Von Zeit zu Zeit zweigt er mit seinen Kollegen Baustoffe ab und verkauft sie auf dem Schwarzmarkt. „Uns bleibt gar nichts anderes übrig“, sagt er schulterzuckend und in vielen staatlichen Betrieben läuft es so. „Seinen Anteil nehmen“, wird das scherzhaft genannt, denn in Kuba gehört schließlich alles dem Volk. Vom Wirtschaftswachstum der letzten Jahre hat der 27-jährige Maurer kaum etwas mitbekommen. Sein Lohn wurde nicht spürbar erhöht und mittlerweile interessiert es ihn nicht mehr, was die Zahlen aussagen.Die weisen ein stetiges Wachstum seit 1995 aus – um gut 4 Prozent ist die kubanische Wirtschaft im Durchschnitt gewachsen. Beachtlich, wenn man die Werte mit anderen lateinamerikanischen Staaten vergleicht, wie es die Kubaner gerne tun. Aber das Niveau von 1989, dem letzten Jahr vor der tiefgreifenden Wirtschaftskrise, ist noch immer nicht erreicht. Und vor allem nicht der Lebensstandard.
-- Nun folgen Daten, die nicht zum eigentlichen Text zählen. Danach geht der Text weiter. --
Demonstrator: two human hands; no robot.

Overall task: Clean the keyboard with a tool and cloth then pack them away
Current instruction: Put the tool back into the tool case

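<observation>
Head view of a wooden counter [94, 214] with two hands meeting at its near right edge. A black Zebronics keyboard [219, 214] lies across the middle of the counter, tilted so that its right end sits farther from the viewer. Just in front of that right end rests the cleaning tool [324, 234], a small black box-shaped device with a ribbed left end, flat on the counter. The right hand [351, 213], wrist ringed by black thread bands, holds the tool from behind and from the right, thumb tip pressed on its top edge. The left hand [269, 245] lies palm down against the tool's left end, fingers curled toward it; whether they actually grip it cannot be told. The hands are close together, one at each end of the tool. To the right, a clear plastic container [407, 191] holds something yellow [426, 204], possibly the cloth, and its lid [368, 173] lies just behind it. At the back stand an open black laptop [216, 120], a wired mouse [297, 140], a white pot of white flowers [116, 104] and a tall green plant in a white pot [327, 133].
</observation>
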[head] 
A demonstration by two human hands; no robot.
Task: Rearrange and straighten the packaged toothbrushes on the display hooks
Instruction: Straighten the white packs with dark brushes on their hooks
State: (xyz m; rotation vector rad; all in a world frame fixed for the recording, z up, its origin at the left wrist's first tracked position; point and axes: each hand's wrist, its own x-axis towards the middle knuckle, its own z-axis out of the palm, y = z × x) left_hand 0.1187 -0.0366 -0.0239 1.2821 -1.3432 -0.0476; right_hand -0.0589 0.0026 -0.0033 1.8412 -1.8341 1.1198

Der Dollar ist auch in den Regierungskassen knapp. Nachlassende Nachfrage nach Nickel, Tabak oder Zucker ließen die Exporteinnahmen sinken, begründet Carlos Lage, Vizepräsident des kubanischen Staatsrats, die Devisenknappheit. Investitionen müssen daher zurückgestellt werden, um die notwendigsten Importe, vor allem Lebensmittel und Erdöl, finanzieren zu können. Allein die Importe an Lebensmitteln verschlingen alljährlich eine Milliarde US-Dollar, und an diesem Punkt wollen die Verantwortlichen ansetzen. Die Landwirtschaft soll produktiver und die Produkte besser werden, um den Lebensstandard der Bevölkerung zu heben. Nur: Dieses Ziel haben die Verantwortlichen in den letzten Jahren immer wieder ausgegeben. Es ist aber kaum etwas geschehen.